6 Conclusion and Implications

The present study attempted to understand the latest trends in the in-house R&D investments by foreign affiliates in India. Further, it tried to explore the factors that explain the inter-firm differences in R&D activities of these firms in India. The study used random effects Tobit model and Heckman two-step technique for a sample of 242 firms for the period of five years from 2011 to 2015.

With regards to the latest trends motor vehicles and pharmaceuticals are the leading industries in terms of average R&D investments by foreign affiliates. These foreign affiliates have also set up R&D centres in India. With regard to trends in average R&D intensities of foreign affiliates, pharmaceutical industry was on the top followed by textile and apparel industry, and chemical and related products industry, respectively.

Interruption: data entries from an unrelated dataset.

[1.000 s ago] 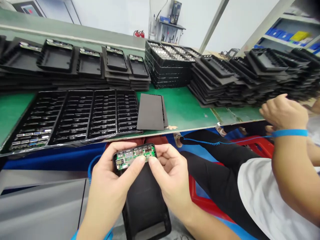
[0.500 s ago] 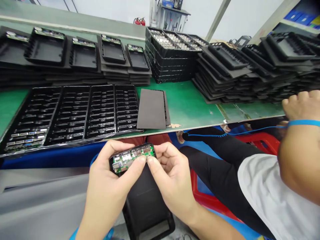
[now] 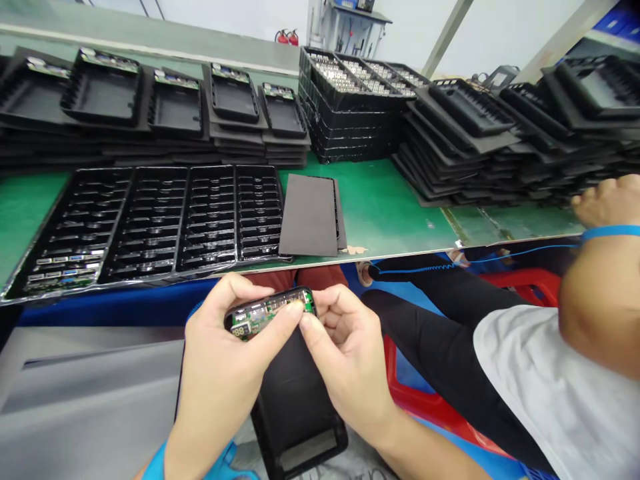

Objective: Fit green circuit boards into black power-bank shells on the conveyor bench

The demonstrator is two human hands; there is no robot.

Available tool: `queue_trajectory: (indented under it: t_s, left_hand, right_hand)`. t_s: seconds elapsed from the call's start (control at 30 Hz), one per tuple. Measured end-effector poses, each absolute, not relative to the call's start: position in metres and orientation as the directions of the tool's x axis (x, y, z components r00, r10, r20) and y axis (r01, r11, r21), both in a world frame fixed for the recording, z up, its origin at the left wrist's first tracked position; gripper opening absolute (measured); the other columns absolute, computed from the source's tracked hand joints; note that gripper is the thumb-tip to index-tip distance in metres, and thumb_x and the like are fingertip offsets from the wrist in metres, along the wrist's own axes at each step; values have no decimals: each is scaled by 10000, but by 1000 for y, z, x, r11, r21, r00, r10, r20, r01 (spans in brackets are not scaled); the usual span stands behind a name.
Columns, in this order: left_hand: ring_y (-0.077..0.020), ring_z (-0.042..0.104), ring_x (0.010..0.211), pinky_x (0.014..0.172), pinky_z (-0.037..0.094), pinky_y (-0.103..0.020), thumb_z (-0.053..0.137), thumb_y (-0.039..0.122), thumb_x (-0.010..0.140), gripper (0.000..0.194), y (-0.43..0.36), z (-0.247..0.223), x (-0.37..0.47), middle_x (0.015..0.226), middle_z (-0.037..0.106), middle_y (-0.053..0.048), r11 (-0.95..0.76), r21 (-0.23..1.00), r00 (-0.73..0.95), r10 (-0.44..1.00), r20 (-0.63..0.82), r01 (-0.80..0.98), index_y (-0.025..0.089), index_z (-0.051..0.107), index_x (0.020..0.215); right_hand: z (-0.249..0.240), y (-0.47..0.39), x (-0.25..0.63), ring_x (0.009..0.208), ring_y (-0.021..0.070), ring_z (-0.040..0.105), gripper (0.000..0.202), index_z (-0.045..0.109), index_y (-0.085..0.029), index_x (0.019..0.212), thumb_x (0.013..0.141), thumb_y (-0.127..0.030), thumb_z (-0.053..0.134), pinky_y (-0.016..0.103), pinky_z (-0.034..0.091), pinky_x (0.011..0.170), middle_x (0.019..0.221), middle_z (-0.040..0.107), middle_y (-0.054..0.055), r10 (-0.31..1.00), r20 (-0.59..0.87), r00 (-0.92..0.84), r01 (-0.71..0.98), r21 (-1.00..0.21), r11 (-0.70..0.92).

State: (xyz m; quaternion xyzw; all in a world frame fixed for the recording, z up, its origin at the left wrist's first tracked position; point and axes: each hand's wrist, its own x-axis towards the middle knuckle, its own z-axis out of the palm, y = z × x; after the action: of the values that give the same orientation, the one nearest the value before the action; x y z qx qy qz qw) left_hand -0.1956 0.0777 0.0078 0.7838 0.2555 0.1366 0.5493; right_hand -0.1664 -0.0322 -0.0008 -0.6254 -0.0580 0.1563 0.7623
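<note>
A black plastic case (image 3: 295, 400) is held over my lap, its far end tilted up. Across that end lies a green circuit board (image 3: 257, 315) with metal ports and a small digit display. My left hand (image 3: 235, 347) grips the case's left side, its thumb pressing on the board. On the right side my right hand (image 3: 345, 353) is closed around the case, thumb near the board's right end and fingers curled at the edge. Both thumb tips almost meet. The hands partly cover the board.
A black slotted tray (image 3: 155, 223) holds a few boards at its near left. Beside it lie dark grey foam sheets (image 3: 310, 217). Behind stand cases with boards (image 3: 103, 87), stacked trays (image 3: 350, 127) and piled cases (image 3: 465, 140). A co-worker's arm (image 3: 605, 293) is at right.
The view has shifted slightly, so the bench items sit a little further right. My left thumb has slid right along the board. Both hands still hold the case.
</note>
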Motion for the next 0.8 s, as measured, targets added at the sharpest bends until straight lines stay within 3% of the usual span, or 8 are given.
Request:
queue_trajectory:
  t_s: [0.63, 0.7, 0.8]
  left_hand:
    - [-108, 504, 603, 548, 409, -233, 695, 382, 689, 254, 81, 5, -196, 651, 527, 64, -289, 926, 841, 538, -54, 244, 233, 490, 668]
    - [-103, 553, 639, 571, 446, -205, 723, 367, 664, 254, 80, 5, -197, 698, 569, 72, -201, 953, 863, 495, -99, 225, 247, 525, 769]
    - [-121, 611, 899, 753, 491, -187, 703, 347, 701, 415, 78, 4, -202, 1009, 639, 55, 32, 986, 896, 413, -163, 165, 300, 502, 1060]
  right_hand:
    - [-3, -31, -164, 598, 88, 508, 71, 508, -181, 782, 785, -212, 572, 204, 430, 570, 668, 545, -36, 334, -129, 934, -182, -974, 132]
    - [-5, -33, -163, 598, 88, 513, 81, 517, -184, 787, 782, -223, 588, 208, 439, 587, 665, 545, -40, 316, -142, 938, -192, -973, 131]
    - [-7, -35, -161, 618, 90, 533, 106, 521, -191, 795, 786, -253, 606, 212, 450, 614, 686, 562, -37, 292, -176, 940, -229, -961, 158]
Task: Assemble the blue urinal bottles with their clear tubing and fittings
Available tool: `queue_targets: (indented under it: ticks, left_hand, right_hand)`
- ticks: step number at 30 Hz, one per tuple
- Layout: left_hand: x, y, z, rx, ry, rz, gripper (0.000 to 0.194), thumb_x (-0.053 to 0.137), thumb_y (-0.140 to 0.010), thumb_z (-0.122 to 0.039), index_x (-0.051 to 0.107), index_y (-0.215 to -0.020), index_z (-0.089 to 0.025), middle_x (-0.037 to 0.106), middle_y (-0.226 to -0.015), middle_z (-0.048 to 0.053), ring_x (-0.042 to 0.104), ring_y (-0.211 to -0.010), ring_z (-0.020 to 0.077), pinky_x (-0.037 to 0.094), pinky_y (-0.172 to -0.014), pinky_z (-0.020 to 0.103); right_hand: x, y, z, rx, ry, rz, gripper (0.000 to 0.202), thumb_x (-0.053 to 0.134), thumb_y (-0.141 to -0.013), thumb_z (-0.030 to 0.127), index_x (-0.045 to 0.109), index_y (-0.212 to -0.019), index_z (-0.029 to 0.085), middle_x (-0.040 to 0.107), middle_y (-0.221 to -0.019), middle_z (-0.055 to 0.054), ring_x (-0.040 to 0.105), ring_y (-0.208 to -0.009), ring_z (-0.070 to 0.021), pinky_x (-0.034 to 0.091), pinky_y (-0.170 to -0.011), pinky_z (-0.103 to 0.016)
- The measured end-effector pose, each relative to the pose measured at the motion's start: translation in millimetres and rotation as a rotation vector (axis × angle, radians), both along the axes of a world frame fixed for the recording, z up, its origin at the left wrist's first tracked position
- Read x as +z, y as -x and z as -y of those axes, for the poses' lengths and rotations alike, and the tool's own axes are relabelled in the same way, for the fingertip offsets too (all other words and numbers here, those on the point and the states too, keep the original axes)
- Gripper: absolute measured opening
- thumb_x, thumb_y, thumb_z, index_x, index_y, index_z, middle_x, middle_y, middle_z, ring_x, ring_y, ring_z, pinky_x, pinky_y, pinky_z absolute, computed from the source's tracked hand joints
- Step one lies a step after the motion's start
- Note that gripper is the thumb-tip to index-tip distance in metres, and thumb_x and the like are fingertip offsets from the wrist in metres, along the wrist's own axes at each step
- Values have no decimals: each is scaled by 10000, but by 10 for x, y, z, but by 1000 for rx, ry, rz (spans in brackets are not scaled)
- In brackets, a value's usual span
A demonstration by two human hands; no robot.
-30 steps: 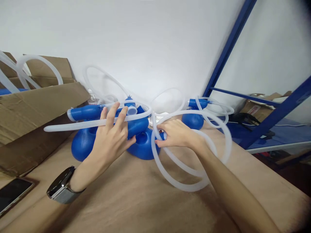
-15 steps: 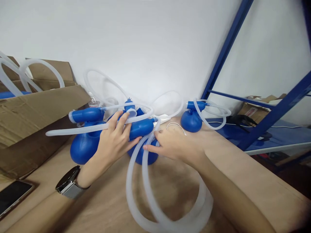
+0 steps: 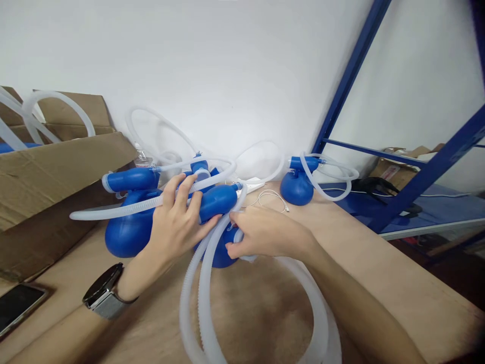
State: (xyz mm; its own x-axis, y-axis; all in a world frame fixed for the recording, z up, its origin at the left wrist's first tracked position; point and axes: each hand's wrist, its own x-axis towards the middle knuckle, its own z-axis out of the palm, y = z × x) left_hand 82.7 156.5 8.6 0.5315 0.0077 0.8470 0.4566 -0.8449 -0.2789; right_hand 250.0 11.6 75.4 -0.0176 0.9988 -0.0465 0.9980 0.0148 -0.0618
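Observation:
My left hand (image 3: pixel 180 215), a watch on its wrist, lies with bent fingers over the blue neck of a bottle (image 3: pixel 219 199) and a pale ribbed hose (image 3: pixel 140 206) that crosses it. Below that neck, thumb and fingers of my right hand (image 3: pixel 265 232) close at a white-rimmed blue part (image 3: pixel 232 235), apparently at its cap; the palm hides most of it. Translucent hose loops (image 3: pixel 207 298) hang down between my hands toward me. Left of my left hand stands another blue bottle (image 3: pixel 127 235) with a horizontal, white-capped neck.
A cardboard box (image 3: pixel 64 174) with hoses stands left, a phone (image 3: pixel 18 306) in front of it. At the back right is a blue bottle with a hose (image 3: pixel 296 188), near a white cable (image 3: pixel 271 194). A blue metal rack (image 3: pixel 354 71) borders the table's right side.
My right hand has shifted slightly left and down, from beside the hoses to the white-rimmed part. The hanging hose loops have swung left. My left hand stays on the bottle.

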Motion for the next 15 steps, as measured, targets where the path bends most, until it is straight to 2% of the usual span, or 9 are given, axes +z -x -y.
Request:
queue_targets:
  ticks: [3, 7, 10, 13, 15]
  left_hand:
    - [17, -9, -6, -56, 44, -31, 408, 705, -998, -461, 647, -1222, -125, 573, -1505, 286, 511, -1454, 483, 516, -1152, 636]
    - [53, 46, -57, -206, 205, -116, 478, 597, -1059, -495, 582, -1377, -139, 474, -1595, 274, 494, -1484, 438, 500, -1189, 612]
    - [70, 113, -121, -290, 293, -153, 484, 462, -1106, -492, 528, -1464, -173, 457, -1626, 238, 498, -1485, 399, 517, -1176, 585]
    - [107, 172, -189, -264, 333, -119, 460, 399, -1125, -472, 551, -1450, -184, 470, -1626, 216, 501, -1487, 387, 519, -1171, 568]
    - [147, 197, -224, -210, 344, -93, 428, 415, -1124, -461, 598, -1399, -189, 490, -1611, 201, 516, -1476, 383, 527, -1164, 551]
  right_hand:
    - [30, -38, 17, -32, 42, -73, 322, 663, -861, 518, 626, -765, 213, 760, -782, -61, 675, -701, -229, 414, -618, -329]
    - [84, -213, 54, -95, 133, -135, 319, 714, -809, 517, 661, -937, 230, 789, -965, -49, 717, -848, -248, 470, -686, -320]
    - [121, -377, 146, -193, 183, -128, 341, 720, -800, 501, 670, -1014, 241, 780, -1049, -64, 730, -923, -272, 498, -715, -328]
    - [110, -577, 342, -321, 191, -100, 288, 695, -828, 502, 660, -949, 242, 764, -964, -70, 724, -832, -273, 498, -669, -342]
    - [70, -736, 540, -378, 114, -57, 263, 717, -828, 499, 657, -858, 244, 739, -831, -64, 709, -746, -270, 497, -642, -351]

The econometric analysis indicates that even in foreign affiliates, size of firm and experience of the firm are essential for the firms to be confident enough to invest on in-house R&D activities in India. However, it is the relatively younger firms that are willing to undertake higher intensities of in-house R&D. The Government of India can try to bring in policies wherein the recently established foreign affiliates are encouraged to undertake joint R&D activities with other Indian firms or Indian research centres to create innovative products of global standards through mutual sharing of knowledge.

In the case of foreign affiliates, higher labour intensities have a positive effect on in-house R&D intensities. By paying high salaries and wages to their employees, these firms are likely to attract the cream of the talent, who may contribute many-folds to the intellectual property creation for the multinational firms. An in-depth comparative study on the corporate culture of leading corporate firms in India and the multinationals may be required to shed a light on the factors other than high salaries and wages that attract the skilled workforce of India to work for multinational firms.

In the foreign affiliates, import of technology through arms-length purchases is hardly important in determining in-house R&D intensity. However, outsourcing of manufacturing jobs is favourable for in-house R&D intensity. Further, the firms that are outsourcing as well as doing in-house R&D have dedicated R&D centres in India. Thus, one can presume that the foreign affiliates in India are indeed engaged in explorative R&D activities or reverse R&D where they would like to source and build on locally available knowledge to provide innovative products for their home market. An in-depth study on the intention of R&D activities of foreign affiliates in India can confirm this.